The bust was of a guy impersonating a vet, so I pictured an office, a few crates; this was like John Wayne Gacy on acreage, only difference is almost sixty were alive and suffering, needing to be triaged from the muck.


With the dogs from sheds at the back of the pasture tethered along a concrete walk, we wanted a break, but the morning sun began heating things up, we shifted gears to getting the dogs in the shade on the carport.


Crates were assembled; we found and carried crates from all over the place, so the dogs wouldn’t overheat. Two dogs were in crates in the yard between the house and the pasture, when we picked up the wire crate of a Wiemeraner pup, perhaps seven months old, toasting in the sun, it’s legs dangled through the bottom, so we each carried an end of the crate with the pup on leash taking two steps before collapsing. Oh, how cold that grey baby was when I scooped him under my arm to carry to the carport, where he was diagnosed with Leptospirosa.


Hot, thirsty, hungry, tired as I can be; I’m told this dog has Lepto. I need to decontaminate immediately, so I go home thinking, why did no one leave a note on the kennel that this dog has a communicable disease. He had the blue collar they were using to indicate that he had been examined.
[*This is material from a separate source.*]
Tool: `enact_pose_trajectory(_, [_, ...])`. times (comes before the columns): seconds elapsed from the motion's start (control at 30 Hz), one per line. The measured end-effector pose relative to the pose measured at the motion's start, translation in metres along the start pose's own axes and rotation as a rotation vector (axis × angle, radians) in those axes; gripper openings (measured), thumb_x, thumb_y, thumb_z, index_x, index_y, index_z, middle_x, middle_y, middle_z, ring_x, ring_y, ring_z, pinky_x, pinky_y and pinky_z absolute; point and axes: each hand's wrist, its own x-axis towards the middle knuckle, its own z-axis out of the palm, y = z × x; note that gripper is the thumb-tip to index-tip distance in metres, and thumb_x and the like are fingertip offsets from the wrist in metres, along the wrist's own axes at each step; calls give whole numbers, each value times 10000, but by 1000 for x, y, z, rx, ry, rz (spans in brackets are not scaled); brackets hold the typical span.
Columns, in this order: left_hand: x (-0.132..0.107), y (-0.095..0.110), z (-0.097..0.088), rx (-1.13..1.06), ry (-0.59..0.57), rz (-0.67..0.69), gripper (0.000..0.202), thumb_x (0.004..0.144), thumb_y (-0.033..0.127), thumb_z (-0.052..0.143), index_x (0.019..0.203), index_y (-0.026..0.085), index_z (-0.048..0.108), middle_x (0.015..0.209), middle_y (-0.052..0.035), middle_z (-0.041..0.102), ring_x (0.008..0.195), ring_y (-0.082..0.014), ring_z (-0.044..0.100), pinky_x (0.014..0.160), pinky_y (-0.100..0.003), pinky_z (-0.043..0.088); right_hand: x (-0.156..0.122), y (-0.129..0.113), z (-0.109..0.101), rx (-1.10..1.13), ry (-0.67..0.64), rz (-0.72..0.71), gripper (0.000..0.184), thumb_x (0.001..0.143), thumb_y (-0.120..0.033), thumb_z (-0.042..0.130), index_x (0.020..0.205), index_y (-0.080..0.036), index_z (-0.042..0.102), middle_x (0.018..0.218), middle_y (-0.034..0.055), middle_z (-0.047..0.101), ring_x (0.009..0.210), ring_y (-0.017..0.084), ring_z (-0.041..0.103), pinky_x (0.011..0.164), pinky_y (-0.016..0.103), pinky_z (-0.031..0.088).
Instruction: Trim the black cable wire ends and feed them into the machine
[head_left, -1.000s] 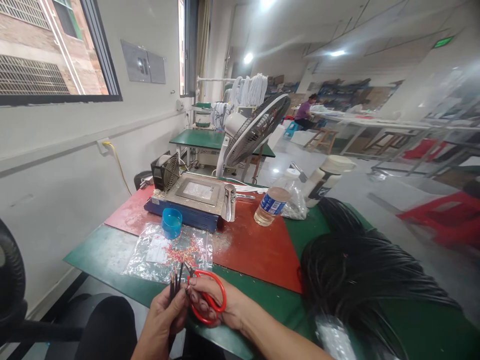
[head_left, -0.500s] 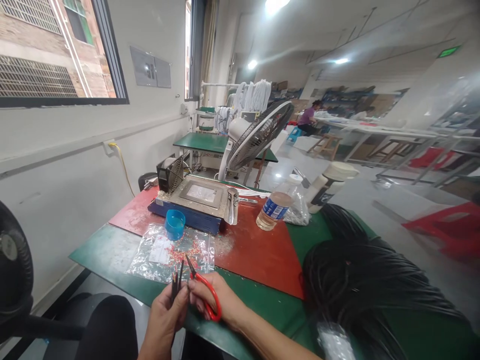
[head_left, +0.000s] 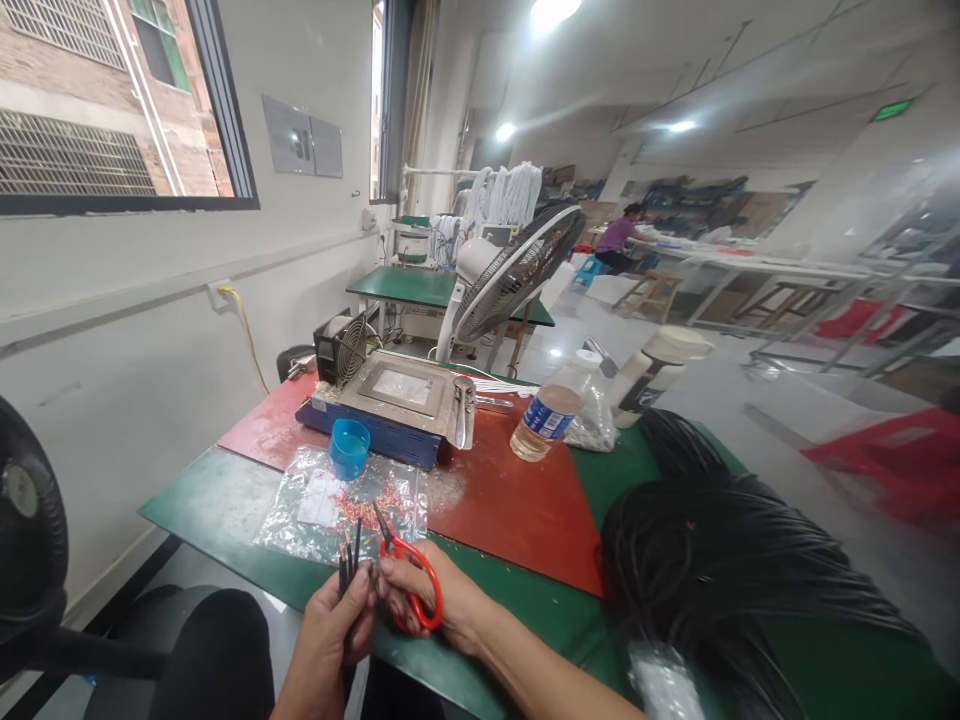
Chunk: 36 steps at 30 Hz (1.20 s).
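In my left hand (head_left: 337,610) is a small bunch of black cables (head_left: 349,562), closed between thumb and fingers with their ends pointing up. My right hand (head_left: 427,590) is closed on red-handled scissors (head_left: 435,600), whose dark blades point up and away beside the cable ends. The fingertips of both hands nearly meet at the table's front edge. Just beyond them lies a clear plastic bag (head_left: 281,530) strewn with tiny red and orange bits (head_left: 367,508). A blue round container (head_left: 349,450) stands at the bag's far edge.
Behind the bag is a blue-sided heating plate (head_left: 375,432) with a small fan (head_left: 349,352). A bottle of liquid (head_left: 546,422) stands right of it on the red mat (head_left: 525,510). Coiled black cables (head_left: 720,560) cover the right side. A person (head_left: 619,235) sits far back.
The cable bunch in my left hand has shifted slightly left and down. My right hand, still holding the scissors, has barely moved.
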Motion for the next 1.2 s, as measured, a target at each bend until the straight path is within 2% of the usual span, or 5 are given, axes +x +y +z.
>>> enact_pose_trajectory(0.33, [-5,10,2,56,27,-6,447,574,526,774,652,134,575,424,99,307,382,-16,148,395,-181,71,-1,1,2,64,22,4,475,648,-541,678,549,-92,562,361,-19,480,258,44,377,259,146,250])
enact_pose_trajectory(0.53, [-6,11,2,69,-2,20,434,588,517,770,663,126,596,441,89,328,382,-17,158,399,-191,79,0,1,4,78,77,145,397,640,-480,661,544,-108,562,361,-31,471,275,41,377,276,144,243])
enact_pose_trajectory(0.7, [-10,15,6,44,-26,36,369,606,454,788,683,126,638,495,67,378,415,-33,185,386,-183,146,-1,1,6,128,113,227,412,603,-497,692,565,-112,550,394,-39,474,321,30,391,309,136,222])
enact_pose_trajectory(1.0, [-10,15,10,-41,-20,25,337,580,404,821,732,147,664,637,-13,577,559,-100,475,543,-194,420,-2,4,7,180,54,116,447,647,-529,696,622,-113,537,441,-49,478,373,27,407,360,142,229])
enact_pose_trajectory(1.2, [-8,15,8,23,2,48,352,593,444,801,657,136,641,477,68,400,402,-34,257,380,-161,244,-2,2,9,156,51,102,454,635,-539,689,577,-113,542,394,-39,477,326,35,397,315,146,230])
What am I going to do to prevent the dogs at our house from contact with my clothes, oh heavens I wouldn’t want to be responsible for them getting sick, so I rushed in the door to hop in the shower.


After a quick lunch, I returned. Dr. Luis Moran, MD gave me a single dose prophylactic prescription while telling to watch out for coughing, nausea, vomiting, jaundice and other symptoms. The concerned doctor tells me to have the doctor call him, if I need to go to the emergency room. Oh, what fun!


The dogs were well consolidated in the shade, so I made myself useful making the dogs as comfortable as possible, a cup of water, a handful of kibble,you must be careful not to give too much too fast to a starving dog; each time I made my rounds faces would look more hopeful, tails began to wag; being the dog lover I am, their hope comforted me. How naive!


A truck and a van were ready to be loaded, most if not all of the dogs leaving on the truck were to be euthanized to be put down because they had the bad luck to be at this guy’s place. My stomach lurched, as I took my place in line to load the scared little beagle mommy, who when I patted the top step looked me in the eye and jumped trustingly aboard.


The best I could hope for was to make their last, a bit better; that’s not much. That’s the thought which began to overwhelm me, when we had a lull in the work, the dogs were settled, everyone was waiting for the next set of instructions.


I made my escape with the radio turned up, no thinking on the ride home. Vile, ugly pictures and smells assaulted my senses, my soul cried, but I couldn’t, not yet. What would I tell my husband, who had opted to stay home in the afternoon? He worried about contaminating the dogs, what will he feel when I tell him of the MD’s concern for my health, which may mean I could contaminate him; just a few of the things I didn’t want to think about.


After a discussion which ended in, you have the prescription, be smart enough to use it. We picked up the med, which needed to be taken with a meal, on the way to have dinner someplace with a good view of the ocean. A good view goes a long way to healing the soul; it reminds us of the majesty of what God has created. By dinner’s end my nerves began to settle.


Too heavy a hand with canned garlic makes me sick. Stress has caused the same symptom upon occasion, so when I lost my meal and the pills on the way home, I could think of better reasons, than leptspirosa, really, I did. Who needs the head trip?


I have reasons to feel beat to shit today, better spirit will return; life is too good for it not.


Good people did a difficult job; whatever happened to these animals is better than the fate in store for them without intervention. I am so totally in awe of this group of people, who came together for the animals in a big way.


Everyone has their own story of the day, of the case. I hope to share theirs.